EXERCISE BRIEF - Return the complete listing exactly as it reads, with each picture removed.

AVAILABLE DATA -

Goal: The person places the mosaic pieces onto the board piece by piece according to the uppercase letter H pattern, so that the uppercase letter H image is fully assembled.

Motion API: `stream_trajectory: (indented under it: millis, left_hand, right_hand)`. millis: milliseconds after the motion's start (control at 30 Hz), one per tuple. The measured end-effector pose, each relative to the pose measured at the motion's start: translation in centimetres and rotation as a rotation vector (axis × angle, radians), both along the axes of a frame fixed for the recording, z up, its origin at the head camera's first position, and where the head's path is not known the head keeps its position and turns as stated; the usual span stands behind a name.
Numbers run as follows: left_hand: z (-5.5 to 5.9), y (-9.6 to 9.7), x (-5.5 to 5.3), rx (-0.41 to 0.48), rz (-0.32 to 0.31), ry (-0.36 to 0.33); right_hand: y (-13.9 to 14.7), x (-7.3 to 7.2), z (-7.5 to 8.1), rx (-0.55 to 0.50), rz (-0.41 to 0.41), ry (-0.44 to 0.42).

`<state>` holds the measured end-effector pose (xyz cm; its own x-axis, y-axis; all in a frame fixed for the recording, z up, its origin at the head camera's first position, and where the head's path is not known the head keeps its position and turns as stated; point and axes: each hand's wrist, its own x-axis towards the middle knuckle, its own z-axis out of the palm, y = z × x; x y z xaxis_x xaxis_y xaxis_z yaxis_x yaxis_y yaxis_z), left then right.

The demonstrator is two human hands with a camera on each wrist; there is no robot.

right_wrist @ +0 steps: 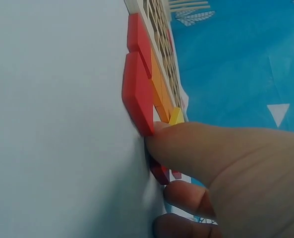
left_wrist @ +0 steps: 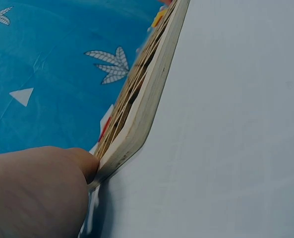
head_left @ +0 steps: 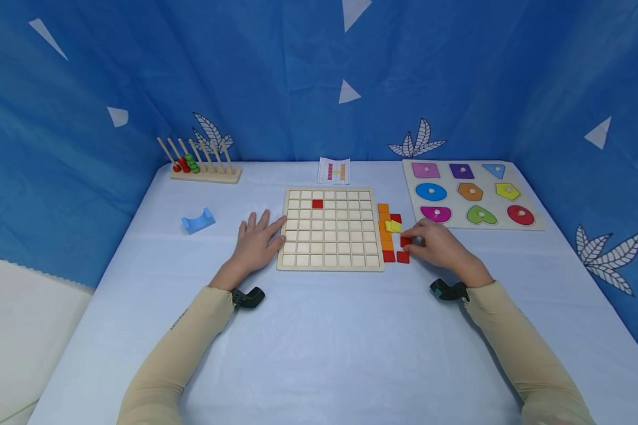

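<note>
A wooden grid board (head_left: 330, 265) lies mid-table, with one red tile (head_left: 318, 203) in a cell of its second row. My left hand (head_left: 256, 243) rests flat at the board's left side, fingers spread and thumb on its edge; in the left wrist view the thumb (left_wrist: 82, 163) meets the board's corner. Right of the board, my right hand (head_left: 437, 243) pinches a red square tile (right_wrist: 159, 173) between thumb and fingers, which partly hide it. Around it lie orange tiles (head_left: 385, 224), yellow tiles (head_left: 393, 226) and other red tiles (head_left: 403, 257).
Behind the board lies a pattern card (head_left: 334, 172) with coloured squares. A shape puzzle board (head_left: 452, 221) is at the back right. At the back left stands a peg rack (head_left: 212, 177) with red and green beads, and a blue curved block (head_left: 198, 222) sits nearer.
</note>
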<state>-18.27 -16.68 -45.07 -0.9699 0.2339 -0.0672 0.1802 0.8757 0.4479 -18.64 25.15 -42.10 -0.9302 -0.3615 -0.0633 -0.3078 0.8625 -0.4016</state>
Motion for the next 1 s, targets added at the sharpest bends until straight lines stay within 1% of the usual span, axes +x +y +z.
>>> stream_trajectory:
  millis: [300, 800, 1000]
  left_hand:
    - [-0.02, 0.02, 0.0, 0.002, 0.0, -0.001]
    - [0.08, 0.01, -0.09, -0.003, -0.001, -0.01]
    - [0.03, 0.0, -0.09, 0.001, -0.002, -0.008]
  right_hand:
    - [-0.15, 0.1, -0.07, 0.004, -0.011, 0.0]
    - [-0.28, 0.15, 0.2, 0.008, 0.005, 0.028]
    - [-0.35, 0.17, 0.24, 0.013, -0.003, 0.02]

ANSWER -
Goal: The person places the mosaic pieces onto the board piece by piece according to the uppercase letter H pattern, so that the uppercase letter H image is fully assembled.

Motion API: `stream_trajectory: (indented under it: millis, left_hand, right_hand)`. millis: milliseconds after the motion's start (control at 30 Hz), one per tuple. The measured end-effector pose, each relative to the pose measured at the motion's start: translation in centimetres and rotation as a rotation vector (axis × angle, radians), both along the axes of a frame fixed for the recording, z up, its origin at the head camera's first position, and where the head's path is not known the head keeps its position and turns as stated; the usual span stands behind a name.
Numbers run as follows: left_hand: z (-5.5 to 5.9), y (-9.6 to 9.7), x (-5.5 to 5.3), rx (-0.41 to 0.48), rz (-0.32 to 0.31), ry (-0.36 to 0.33); right_hand: y (-13.9 to 14.7), x (-7.3 to 7.2), z (-7.5 to 8.1), rx (-0.55 to 0.50), rz (-0.41 to 0.41), ry (-0.44 to 0.42).

`<state>` holds the measured end-effector pose (xyz cm; its own x-axis, y-axis; all in a frame fixed for the recording, z up, its origin at the head camera's first position, and where the head's path is not known the head keeps its position and turns as stated; point and axes: each hand's wrist, its own x-axis towards the middle knuckle, its own z-axis out of the palm, y = z × x; x y z xaxis_x xaxis_y xaxis_z yaxis_x yaxis_y yaxis_z), left then right.

The demonstrator is two human hands with a camera on each wrist; there is no robot.

right_wrist @ +0 steps: 
left_wrist @ +0 steps: 
head_left @ +0 steps: 

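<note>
A wooden grid board (head_left: 330, 265) lies mid-table, with one red tile (head_left: 318, 203) in a cell of its second row. My left hand (head_left: 256, 243) rests flat at the board's left side, fingers spread and thumb on its edge; in the left wrist view the thumb (left_wrist: 82, 163) meets the board's corner. Right of the board, my right hand (head_left: 437, 243) pinches a red square tile (right_wrist: 159, 173) between thumb and fingers, which partly hide it. Around it lie orange tiles (head_left: 385, 224), yellow tiles (head_left: 393, 226) and other red tiles (head_left: 403, 257).
Behind the board lies a pattern card (head_left: 334, 172) with coloured squares. A shape puzzle board (head_left: 452, 221) is at the back right. At the back left stands a peg rack (head_left: 212, 177) with red and green beads, and a blue curved block (head_left: 198, 222) sits nearer.
</note>
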<state>-18.27 -16.68 -45.07 -0.9699 0.2339 -0.0672 0.1802 0.8757 0.4479 -18.64 25.15 -42.10 -0.9302 -0.3615 -0.0633 -0.3078 0.8625 -0.4016</state>
Motion for the next 1 s, targets added at the sharpest bends until straight lines stay within 1% of the usual span, axes +x +y +z.
>>> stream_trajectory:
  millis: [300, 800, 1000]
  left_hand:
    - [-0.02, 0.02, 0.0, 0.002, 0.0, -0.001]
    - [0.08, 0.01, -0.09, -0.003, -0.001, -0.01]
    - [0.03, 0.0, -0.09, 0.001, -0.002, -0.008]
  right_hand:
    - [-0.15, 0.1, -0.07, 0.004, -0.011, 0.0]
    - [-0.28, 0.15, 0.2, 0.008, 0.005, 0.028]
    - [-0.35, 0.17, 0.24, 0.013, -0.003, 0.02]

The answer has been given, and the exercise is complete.